Planning for currency conversion

What’s the most effective way to convert money for spending during our trip? Here are the options I considered:

  1. Bring Canadian dollars and convert to Philippine pesos at home
  2. Buy US dollars and convert them to Philippine pesos at home
  3. Buy Philippine pesos in Canada and bring them over (paying attention to import conditions)
  4. Use our credit cards as much as possible, and carry a smaller amount of cash (see options 1-3 for handling cash)

Based on the online rates of Toronto Dominion Bank (TD Bank) and the Bank of the Philippine Islands (BPI), it turns out that it’s cheaper to buy US dollars in Canada and convert the US dollars to pesos when we’re in the Philippines (option 2). That results in 3% more money than bringing CAD and converting to PHP in the Philippines (option 1), and 8% more than buying PHP in Canada (option 3). This is good to know, because we used to buy PHP here. TD buys back US dollars but not Philippine pesos, so that’s handy too.

Even better than the cash rates, though, are our credit card rates. MBNA Smart Cash seems to have a foreign currency surcharge of 2.5% or so over the spot foreign exchange rate. With 1% cashback, that results in around 2% more than option 3. We’ll probably tally up our expected cash expenses, convert enough to cover them, then use our cards for the rest. I’ll still check with MBNA to make sure there aren’t other fees to consider.

Your results may vary depending on the rates. It’s good to do the math! =)

  • http://www.jimsjournal.com Jim

    I generally found that plastic worked just fine. I would use credit cards for larger expenditures (hotel, rental car, some meals) and get local currency cash from bank ATMs for other expenditures. The ATMs generally gave good exchange rates. I would either find ATMs affiliated with a network that would not charge a fee or try to get a multi-day supply. That took care of a lot of IBM business trips (England, Norway, Austria, France, Mexico, Australia… oh, yeah, and Canada) — however, several years ago I changed to a job that no longer required international travel, so I am a bit out-of-date on exchange rates and transaction fees. I know that credit card companies have put surcharges on international currency conversion but I do not know if banks have added extra fees to international ATM transactions.

  • Pam

    Capital One has no transaction fee at all. Bank of America charges only 1% for charges made using their debit card.

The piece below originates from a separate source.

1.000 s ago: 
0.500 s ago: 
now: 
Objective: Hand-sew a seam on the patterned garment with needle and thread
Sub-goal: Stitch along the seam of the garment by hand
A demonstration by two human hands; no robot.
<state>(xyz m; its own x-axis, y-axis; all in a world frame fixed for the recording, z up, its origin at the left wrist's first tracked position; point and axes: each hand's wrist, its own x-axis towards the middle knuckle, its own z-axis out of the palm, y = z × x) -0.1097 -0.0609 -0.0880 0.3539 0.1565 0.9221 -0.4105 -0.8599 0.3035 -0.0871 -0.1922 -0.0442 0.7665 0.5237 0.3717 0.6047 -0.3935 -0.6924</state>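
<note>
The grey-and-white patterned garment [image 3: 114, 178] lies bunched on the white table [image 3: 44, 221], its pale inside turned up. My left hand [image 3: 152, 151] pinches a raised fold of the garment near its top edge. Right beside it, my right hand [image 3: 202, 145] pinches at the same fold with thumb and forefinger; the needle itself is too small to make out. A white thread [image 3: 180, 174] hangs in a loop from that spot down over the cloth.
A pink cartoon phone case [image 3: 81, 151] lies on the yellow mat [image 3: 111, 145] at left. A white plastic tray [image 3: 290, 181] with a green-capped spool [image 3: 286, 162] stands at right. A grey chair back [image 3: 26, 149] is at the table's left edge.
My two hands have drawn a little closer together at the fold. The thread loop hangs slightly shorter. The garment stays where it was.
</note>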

  • http://kliq.in Christine

    Hi, Watch out for foreign transaction fees (everyone except for Capital One charges them) if you use a credit card. The simplest and most convenient thing for me is to arrive in the foreign country and withdraw from an ATM. The fee on this is just the normal ATM fee, and the exchange rate is the latest.

  • Ching

    Hi Sach – what I do: use credit cards for everything I can, bring a little local currency (emergency cash for phone card & airport transport), and get the rest of my local cash via ATM withdrawal. Bigger ATM withdrawals are better as you’ll get hit with a flat transaction fee each time; still the best rates.

    Don’t forget to ask friends. Often folks may have excess currency that they may want to swap at the interbank rate. For example – I’m happy to change USD to PHP for you if you like :)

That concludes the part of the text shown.